Os golpistas de 2016 ainda não fizeram uma tentativa mais sistemática para acabar com a Lei de Partilha, pelo menos às claras. Mas por estes dias, o presidente da Petrobrás, fez uma fala contra a Lei, dizendo por exemplo, que a Lei atrapalha os negócios. Segundo ele “O mundo dos negócios não gosta de coisas complicadas, querem coisas claras, transparentes, simples”. Multinacional do petróleo – que, por exemplo, ajudaram a patrocinar o golpe recente no Brasil – gostar de transparência é uma piada pronta.

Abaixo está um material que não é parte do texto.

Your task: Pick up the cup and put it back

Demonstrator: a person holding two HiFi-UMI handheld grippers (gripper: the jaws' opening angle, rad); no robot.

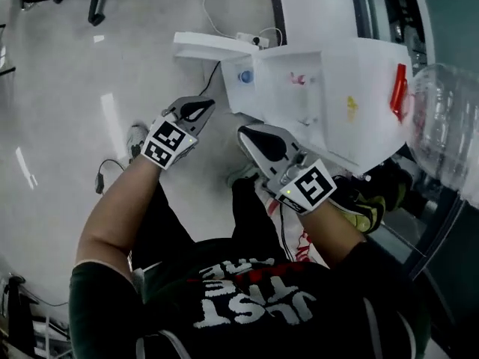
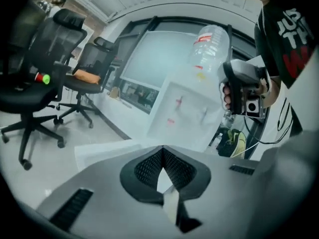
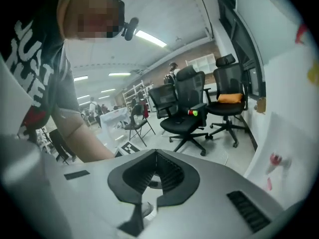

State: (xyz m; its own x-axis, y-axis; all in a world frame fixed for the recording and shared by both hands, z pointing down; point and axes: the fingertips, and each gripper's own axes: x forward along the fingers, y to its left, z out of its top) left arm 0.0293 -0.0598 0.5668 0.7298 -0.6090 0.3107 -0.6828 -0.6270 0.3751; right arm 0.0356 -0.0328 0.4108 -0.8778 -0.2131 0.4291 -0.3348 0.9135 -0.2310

Se o Brasil não fosse um pais subdesenvolvido e dependente, a extração de todo o petróleo brasileiro teria que ser um monopólio da União, um monopólio da Petrobrás, não teria que ser aberto a multinacionais. Todo o subsolo deveria ter essa política. Mas vejam que as multinacionais não resistiram nem a modesta lei de Partilha. Para exploração do poço de Libra, leiloado em 2013, foi montado um consórcio com uma participação societária de 40% da Petrobrás. Segundo os especialistas no setor (Aepet), e também da FUP, se a Petrobrás não tivesse participação nesse consórcio, o Estado brasileiro arrecadaria R$ 246 bilhões a menos e as áreas de Educação e Saúde perderiam R$ 50 bilhões em royalties, conforme previa a Lei. Além disso, se a Petrobrás fosse contratada diretamente, tendo 100% de participação em Libra ao invés de abrir para leilão, o Estado brasileiro arrecadaria R$ 175 bilhões a mais.

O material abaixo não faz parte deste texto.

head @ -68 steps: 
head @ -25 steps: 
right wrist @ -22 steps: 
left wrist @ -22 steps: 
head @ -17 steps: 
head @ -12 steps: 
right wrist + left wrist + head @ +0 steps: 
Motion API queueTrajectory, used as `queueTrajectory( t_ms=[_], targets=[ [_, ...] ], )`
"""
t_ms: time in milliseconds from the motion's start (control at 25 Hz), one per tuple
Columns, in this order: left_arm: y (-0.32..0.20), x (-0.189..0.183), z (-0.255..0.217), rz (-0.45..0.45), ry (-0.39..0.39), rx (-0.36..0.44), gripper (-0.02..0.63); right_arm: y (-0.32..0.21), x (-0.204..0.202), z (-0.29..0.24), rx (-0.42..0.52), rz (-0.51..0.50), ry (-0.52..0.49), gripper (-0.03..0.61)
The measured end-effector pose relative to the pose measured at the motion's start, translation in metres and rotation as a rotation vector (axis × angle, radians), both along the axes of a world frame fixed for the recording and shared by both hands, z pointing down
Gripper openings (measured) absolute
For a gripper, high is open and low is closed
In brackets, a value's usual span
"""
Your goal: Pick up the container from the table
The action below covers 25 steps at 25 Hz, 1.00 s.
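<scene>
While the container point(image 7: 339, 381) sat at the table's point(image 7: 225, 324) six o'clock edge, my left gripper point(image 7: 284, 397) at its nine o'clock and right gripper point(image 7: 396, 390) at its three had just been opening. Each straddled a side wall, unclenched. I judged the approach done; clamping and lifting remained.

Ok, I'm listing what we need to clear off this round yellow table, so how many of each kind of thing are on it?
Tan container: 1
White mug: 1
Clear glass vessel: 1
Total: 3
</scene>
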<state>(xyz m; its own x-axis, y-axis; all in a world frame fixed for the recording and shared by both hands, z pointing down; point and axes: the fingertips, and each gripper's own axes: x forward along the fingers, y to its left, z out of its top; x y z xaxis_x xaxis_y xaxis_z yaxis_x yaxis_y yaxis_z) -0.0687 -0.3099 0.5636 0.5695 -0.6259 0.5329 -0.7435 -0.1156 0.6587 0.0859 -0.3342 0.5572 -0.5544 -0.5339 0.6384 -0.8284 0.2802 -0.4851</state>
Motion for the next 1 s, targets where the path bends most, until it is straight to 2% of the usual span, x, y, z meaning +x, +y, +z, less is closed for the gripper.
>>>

O que explica um país, que tem uma “nação amiga” como a Petrobrás, que é a maior especialista em exploração em águas profundas e ultra profundas do mundo, abrir negócios em uma área na qual o país gastou bilhões de dólares para explorar e mapear? O fato de ser um país subdesenvolvido, com forças armadas fracas, e ser subserviente aos interesses imperialistas. Além de ter, é claro, uma burguesia extremamente entreguista e inimiga do povo.

A estratégia dos EUA para a América Latina é impedir o surgimento de potências regionais, especialmente em áreas com abundância de recursos naturais, como é o caso do Brasil. O modelo dos norte-americano proposto para a região é o de países com Forças Armadas limitadas, incapazes de defender suas riquezas naturais, especialmente o petróleo.

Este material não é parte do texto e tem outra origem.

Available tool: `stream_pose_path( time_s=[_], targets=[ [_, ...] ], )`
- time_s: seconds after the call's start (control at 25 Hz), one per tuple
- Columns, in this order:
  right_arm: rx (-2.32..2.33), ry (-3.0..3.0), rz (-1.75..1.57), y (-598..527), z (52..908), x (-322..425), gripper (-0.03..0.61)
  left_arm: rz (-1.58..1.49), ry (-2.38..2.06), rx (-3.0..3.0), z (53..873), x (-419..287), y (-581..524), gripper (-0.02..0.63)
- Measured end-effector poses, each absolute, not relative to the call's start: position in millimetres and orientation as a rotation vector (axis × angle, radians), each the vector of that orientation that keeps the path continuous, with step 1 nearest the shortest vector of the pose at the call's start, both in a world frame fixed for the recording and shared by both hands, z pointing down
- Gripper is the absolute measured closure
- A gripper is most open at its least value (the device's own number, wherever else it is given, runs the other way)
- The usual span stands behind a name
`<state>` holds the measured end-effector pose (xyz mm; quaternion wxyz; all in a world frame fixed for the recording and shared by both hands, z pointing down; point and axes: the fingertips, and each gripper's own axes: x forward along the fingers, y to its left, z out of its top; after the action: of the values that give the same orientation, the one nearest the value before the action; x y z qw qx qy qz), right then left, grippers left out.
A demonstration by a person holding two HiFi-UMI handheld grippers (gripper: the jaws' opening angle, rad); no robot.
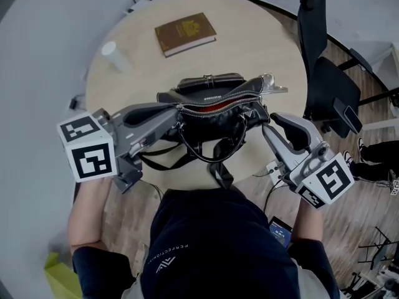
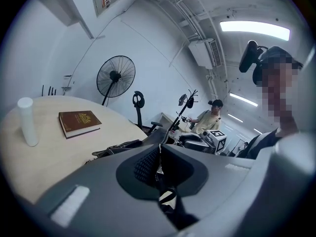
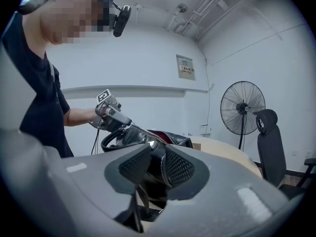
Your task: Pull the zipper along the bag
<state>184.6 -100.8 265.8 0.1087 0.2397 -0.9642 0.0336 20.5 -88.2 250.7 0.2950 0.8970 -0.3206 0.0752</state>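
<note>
A black leather bag (image 1: 215,120) lies on the round wooden table (image 1: 262,48), its zipper (image 1: 218,99) parted and red lining showing inside. My left gripper (image 1: 177,112) is at the bag's left end, shut on the zipper pull; in the left gripper view its jaws (image 2: 159,168) pinch a thin metal piece. My right gripper (image 1: 265,122) holds the bag's right end. In the right gripper view its jaws (image 3: 157,164) have black leather pressed between the pads, and the bag (image 3: 168,137) stretches away toward the left gripper (image 3: 129,124). The carry straps hang over the near table edge.
A brown book (image 1: 185,33) and a white cylinder (image 1: 116,56) lie on the table's far side. A black office chair (image 1: 327,80) stands to the right. A standing fan (image 2: 115,76) and a seated person (image 2: 213,117) are in the background.
</note>
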Motion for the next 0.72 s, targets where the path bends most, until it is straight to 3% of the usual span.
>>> stream_pose_path(
  time_s=[0.28,0.72],
  targets=[
    [0.757,-2.824,0.023,-92.5,240.7,157.6,0.480,0.272,-0.795,2.507,251.2,21.7,-86.0,0.575],
    [0.783,-2.753,-0.088,-72.5,218.1,100.0,0.480,0.114,-0.542,2.556,246.3,7.4,-70.5,0.552]
  ],
)
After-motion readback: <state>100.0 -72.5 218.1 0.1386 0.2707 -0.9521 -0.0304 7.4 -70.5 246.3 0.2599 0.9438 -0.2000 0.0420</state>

Só se consegue entender o caso da Venezuela, se compreender-se a estratégia do império estadunidense para a Região. Eles não suportam a Venezuela, porque há mais de dez anos, este país reaparelhou suas forças armadas e armou a população para aguentar uma invasão dos yanques, se for necessário. Os norte-americanos há poucos meses cometeram mais um de seus inúmeros crimes contra a Venezuela: cercaram o pais militarmente, impedindo de chegar remédios e comida, em pleno processo de pandemia.

As denúncias da Vaza Jato em 2019 confirmaram o que a gente já sabia, que é o óbvio envolvimento central dos EUA no golpe de Estado no Brasil. A comprovação da atuação, e interesse, dos EUA no golpe são dimensões fundamentais da compreensão do turbilhão de acontecimentos ocorridos no Brasil nos últimos oito ou nove anos. Sem o conhecimento e a concatenação desses complexos fatos, é muito difícil entender o Brasil dos dias atuais. Assim como ocorreu em 1954, 1964, e em outros golpes contra o povo brasileiro, entre os principais grupos de interesses no golpe de 2016, o principal é o do Império.

José Álvaro Cardoso é economista e supervisor técnico do DIEESE em Santa Catarina.